To support a modification on the ground of a mistaken determination of fact in the initial proceeding, a claimant must demonstrate an erroneous factual finding or conclusion drawn by the deputy from the evidence. Sauder v. Coast Cities Coaches, Inc., 166 So.2d 162 (Fla.1963). The mistake must be a factual error on the part of the deputy commissioner, rather than some error or omission that occurred during the original proceedings. Hohenstein v. Jim Wilson Construction Co., 451 So.2d 964 (Fla. 1st DCA 1984). Moreover, modification based upon a mistaken fact may be established when material evidence that adds something new becomes available after the entry of the former order, under circumstances showing that the evidence could not have been discovered at the time of the original hearing and entry of early compensation order; however evidence which is merely cumulative to that previously offered upon the same issue and which adds nothing new is insufficient to establish mistake of fact. Southern Bell Telephone & Telegraph Co. v. Blackstock, 419 So.2d 360 (Fla. 1st DCA 1982).

This court’s original opinion in Tucker cast considerable doubt upon the accuracy of the attending physician’s medical opinions, upon which the deputy had relied in basing the claimant’s impairment rating at twenty-five percent in 1980, and on which he later found appellant’s condition to be in 1984. Given the effect of the deputy’s order now on review, strongly suggesting that the original compensation order suffered from a defect in mistake of fact, I would affirm also the deputy’s determination that the modification be made effective from the original date of MMI, April 25, 1978, subject to a credit for all PPD benefits and PTD benefits previously paid by the carrier.

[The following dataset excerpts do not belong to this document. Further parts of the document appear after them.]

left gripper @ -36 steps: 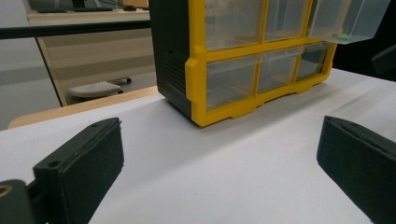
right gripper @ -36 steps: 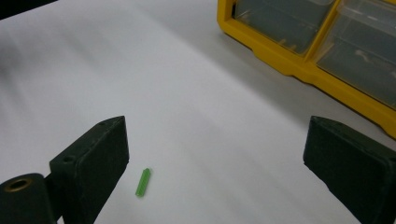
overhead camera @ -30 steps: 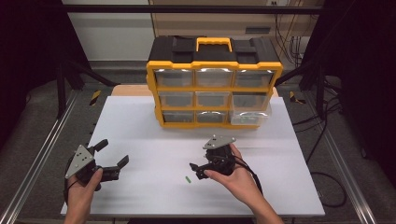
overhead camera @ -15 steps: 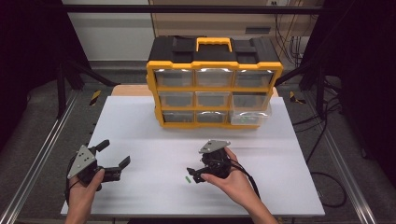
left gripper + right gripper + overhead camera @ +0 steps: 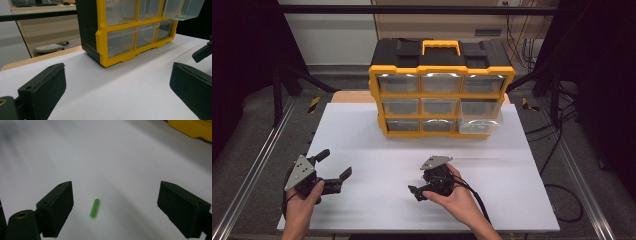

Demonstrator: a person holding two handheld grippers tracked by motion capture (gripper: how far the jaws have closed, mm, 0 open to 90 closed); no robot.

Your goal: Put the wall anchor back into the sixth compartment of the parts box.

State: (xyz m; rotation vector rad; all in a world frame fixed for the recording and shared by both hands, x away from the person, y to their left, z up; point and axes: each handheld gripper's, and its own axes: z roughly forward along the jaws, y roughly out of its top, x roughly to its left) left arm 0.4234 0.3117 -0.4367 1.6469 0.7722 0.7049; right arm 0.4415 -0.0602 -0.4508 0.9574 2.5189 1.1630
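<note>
Green peg (image 5: 94, 208) between right jaws.

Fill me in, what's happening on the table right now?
A person holds a gripper in each hand over the white table. The right gripper is open and lowered over a small green peg, which lies on the table between its fingers, not yet gripped. The left gripper is open and empty, off to the side. Behind stands the yellow drawer organizer, its lower right drawer pulled out, with something green inside.
</note>
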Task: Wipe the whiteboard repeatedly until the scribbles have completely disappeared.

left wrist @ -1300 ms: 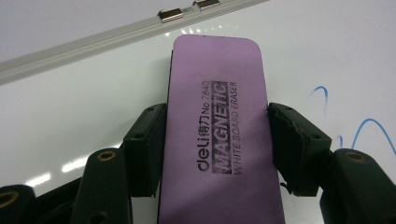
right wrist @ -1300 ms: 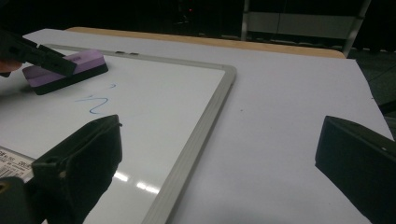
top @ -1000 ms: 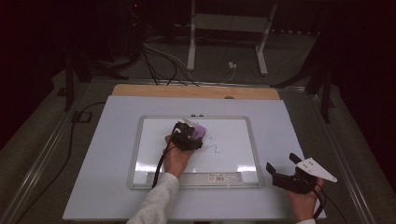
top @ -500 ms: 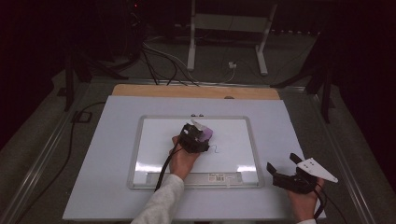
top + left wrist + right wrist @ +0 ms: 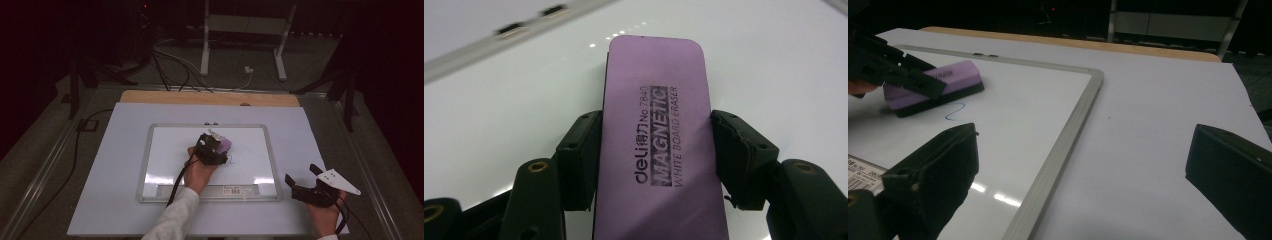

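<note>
A purple whiteboard eraser [image 5: 659, 140] with a black felt base lies flat on the whiteboard [image 5: 165, 150], and my left gripper [image 5: 216, 146] is shut on its two long sides. The right gripper view has the eraser [image 5: 935, 85] at upper left, with a short blue pen stroke [image 5: 954, 112] just in front of it on the board. The same mark [image 5: 234, 160] sits right of the eraser in the high view. My right gripper [image 5: 302, 181] rests open on the white table [image 5: 320, 135], off the board's right front corner, with nothing between its jaws.
The whiteboard has a grey frame [image 5: 1068, 135] and a pen tray [image 5: 210, 191] along its near edge. A wooden strip [image 5: 210, 98] runs along the table's far side. Cables and metal stand legs [image 5: 240, 45] lie on the floor beyond.
My left gripper has slid the eraser to the right across the board, over the pen marks. The right gripper has stayed where it was.
</note>
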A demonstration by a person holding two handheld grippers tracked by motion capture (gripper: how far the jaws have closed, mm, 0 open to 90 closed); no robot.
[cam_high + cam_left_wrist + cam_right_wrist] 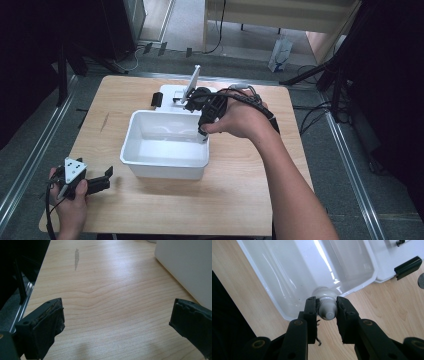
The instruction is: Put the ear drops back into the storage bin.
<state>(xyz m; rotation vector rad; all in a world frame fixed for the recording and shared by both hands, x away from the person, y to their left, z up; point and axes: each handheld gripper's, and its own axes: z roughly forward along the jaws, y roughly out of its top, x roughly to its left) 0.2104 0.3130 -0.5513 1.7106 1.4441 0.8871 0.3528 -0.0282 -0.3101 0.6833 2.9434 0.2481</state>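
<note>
A small white bottle is being pinched at its capped neck by the right tool, hanging over the near right rim of the white plastic tub on the desk. The left tool is resting spread wide at the desk's near left corner.
</note>
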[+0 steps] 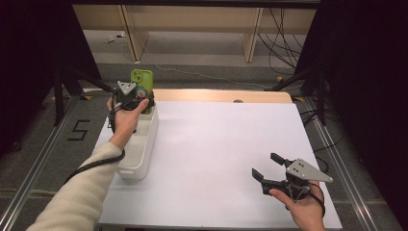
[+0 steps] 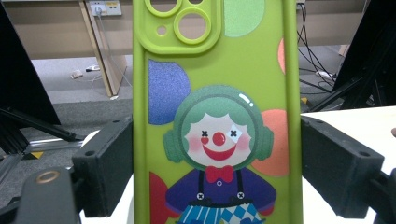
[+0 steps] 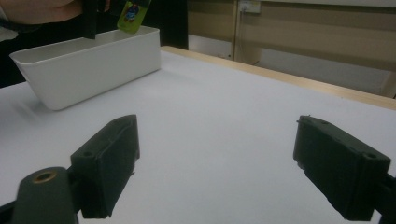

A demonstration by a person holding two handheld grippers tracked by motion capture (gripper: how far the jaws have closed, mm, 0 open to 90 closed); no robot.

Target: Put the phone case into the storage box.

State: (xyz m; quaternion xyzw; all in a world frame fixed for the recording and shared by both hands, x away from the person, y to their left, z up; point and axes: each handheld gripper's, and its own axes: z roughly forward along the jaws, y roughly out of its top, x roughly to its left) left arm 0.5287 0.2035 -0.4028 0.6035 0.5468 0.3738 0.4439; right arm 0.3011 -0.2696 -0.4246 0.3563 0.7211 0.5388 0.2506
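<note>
1. While it is held upright above the far end of the white bin (image 1: 139, 149), the green phone case (image 2: 215, 112) sits clamped between the two jaws of the left gripper (image 1: 131, 96), one pad pressed on each long edge; the clown print and camera cut-outs face the left gripper view.
2. To do the placing well, the case is best lowered straight down inside the bin's walls, kept vertical until its lower edge nears the floor, and only then released by a slow opening of the jaws.
3. A tilt toward the far rim risks the case catching on it or tipping out onto the white table (image 1: 216, 144).
4. The right gripper (image 1: 269, 166) rests near the table's near right corner, jaws wide apart and holding nothing, well apart from the bin.
5. It has no part in this step and is best kept where it is.
</note>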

I would also observe that Section 440.28, Florida Statutes, relating to modification of compensation orders, permits the issuance of modified orders “which may terminate, continue, reinstate, increase, or decrease such compensation or award compensation ... [A]nd [any] award increasing the compensation rate may be made effective from the date of the injury_” (e.s.) Clearly, then, section 440.28, in allowing a modified award to be made effective from the date of injury, does not disallow a modified compensation award to be made effective from the original date of MMI, if the claimant can establish either change in condition, or a mistake in the factual determination earlier made.

The cases cited in the majority’s opinion are factually distinguishable from the case at bar, and do not necessarily preclude a modification of a former compensation order retroactive to the original determination of MMI. The point is that while an anatomical impairment rating may in fact remain unchanged, the rating is not dispos-itive of a determination of one’s entitlement to PTD, which depends also upon a showing of one’s loss of wage-earning capacity. The deputy’s earlier order, which in effect was a prediction of claimant’s future capability to perform in the labor market, was later found to be incorrect due to a steady and progressive decline in claimant’s physical condition, thereby preventing him from regaining his former status as a wage earner.

The progressive deterioration in claimant’s condition is a fact that obviously could not have been discovered at the time of the original compensation hearing and is evidence that was not merely cumulative to that first presented. The appellant should therefore not be penalized by having his MMI date readjusted because of the deputy’s original mistaken prediction of a wage-earning capacity.